● Brief: Please repeat the lines below exactly. Begin with the line containing "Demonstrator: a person" and go on through the line containing "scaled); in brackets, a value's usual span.".

● Records shown:
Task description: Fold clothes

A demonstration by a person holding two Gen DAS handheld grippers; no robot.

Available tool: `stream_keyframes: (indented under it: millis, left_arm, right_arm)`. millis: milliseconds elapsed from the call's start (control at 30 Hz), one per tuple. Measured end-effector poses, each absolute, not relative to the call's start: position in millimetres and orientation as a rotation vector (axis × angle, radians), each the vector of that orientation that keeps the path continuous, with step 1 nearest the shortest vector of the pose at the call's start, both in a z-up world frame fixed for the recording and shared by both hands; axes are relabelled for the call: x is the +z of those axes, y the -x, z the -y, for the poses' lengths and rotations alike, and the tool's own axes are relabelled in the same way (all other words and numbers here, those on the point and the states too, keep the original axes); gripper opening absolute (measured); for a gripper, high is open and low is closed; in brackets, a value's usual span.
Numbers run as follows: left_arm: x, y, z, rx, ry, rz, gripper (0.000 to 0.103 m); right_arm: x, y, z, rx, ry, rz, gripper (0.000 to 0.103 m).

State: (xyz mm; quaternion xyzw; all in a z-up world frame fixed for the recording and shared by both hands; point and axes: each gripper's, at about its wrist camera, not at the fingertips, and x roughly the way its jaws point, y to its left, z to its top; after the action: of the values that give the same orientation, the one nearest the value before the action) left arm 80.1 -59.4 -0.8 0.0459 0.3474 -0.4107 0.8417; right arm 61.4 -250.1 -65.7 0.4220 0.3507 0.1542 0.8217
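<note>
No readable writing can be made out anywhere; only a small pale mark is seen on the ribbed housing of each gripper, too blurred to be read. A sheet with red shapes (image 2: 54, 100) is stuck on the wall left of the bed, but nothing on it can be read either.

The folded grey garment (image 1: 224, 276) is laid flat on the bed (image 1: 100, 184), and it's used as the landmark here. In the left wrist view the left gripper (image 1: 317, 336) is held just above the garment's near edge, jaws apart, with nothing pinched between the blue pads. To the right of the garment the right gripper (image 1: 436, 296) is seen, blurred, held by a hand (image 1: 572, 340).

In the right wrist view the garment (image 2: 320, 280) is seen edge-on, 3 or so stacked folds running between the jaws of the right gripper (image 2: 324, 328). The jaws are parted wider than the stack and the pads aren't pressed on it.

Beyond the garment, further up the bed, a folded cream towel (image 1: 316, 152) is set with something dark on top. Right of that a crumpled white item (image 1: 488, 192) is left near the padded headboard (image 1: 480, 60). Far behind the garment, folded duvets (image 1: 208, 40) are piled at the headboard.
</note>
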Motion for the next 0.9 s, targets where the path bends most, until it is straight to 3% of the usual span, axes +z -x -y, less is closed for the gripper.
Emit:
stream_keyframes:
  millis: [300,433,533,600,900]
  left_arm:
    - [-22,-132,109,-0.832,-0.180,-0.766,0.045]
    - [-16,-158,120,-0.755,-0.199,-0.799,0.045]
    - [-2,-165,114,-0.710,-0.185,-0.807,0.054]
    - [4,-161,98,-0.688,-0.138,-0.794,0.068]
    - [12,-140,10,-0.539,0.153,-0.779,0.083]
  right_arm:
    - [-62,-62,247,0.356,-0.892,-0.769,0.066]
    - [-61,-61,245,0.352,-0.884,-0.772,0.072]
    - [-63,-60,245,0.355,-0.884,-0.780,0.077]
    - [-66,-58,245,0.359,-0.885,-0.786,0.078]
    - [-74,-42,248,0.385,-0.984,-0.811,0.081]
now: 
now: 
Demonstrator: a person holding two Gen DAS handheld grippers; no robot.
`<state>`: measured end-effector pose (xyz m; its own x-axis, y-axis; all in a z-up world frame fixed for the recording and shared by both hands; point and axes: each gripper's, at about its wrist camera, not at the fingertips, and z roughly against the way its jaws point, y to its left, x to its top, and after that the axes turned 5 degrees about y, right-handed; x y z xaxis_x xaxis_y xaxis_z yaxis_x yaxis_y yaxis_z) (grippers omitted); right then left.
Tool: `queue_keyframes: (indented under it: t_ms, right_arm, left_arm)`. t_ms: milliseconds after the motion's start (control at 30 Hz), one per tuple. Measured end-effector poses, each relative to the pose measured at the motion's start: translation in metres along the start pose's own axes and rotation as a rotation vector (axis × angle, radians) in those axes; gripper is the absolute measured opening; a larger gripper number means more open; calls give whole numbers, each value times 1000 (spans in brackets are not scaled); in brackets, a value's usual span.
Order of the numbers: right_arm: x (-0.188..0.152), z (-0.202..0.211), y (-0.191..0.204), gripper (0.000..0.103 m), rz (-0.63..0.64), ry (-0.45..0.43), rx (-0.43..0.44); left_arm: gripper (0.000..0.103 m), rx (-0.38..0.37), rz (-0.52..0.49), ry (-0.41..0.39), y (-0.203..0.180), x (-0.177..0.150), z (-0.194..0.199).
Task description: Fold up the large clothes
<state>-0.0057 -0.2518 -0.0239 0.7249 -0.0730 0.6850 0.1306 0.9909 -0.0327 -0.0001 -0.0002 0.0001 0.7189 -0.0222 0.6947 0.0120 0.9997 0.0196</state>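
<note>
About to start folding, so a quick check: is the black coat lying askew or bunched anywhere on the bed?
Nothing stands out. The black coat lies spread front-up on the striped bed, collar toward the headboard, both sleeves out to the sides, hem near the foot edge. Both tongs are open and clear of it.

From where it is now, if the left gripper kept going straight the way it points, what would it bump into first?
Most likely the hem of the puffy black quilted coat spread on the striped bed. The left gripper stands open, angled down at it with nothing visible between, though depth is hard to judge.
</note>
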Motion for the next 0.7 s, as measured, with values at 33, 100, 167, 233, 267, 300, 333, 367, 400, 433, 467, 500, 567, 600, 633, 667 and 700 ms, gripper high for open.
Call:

● Exercise result:
Demonstrator: a person holding two Gen DAS handheld grippers; no robot.
`<state>`: measured end-effector pose (xyz m; its own x-axis, y-axis; all in a z-up world frame fixed for the recording and shared by both hands; point and axes: each gripper's, at about its wrist camera, not at the fingertips, and z roughly against the way its jaws point, y to its left, x to its top, and after that the axes turned 5 degrees about y, right-handed; x y z xaxis_x xaxis_y xaxis_z yaxis_x yaxis_y yaxis_z) (grippers omitted); right then left.
Tool: `queue_keyframes: (indented under it: t_ms, right_arm, left_arm)`. t_ms: milliseconds after the motion's start (control at 30 Hz), one per tuple. Measured end-effector poses, each relative to the pose measured at the motion's start: translation in metres along the start pose's own axes and rotation as a rotation vector (axis × angle, radians) in those axes; gripper is the absolute measured opening; a larger gripper number means more open; calls give whole numbers, each value times 1000 (spans in brackets are not scaled); in brackets, a value's usual span.

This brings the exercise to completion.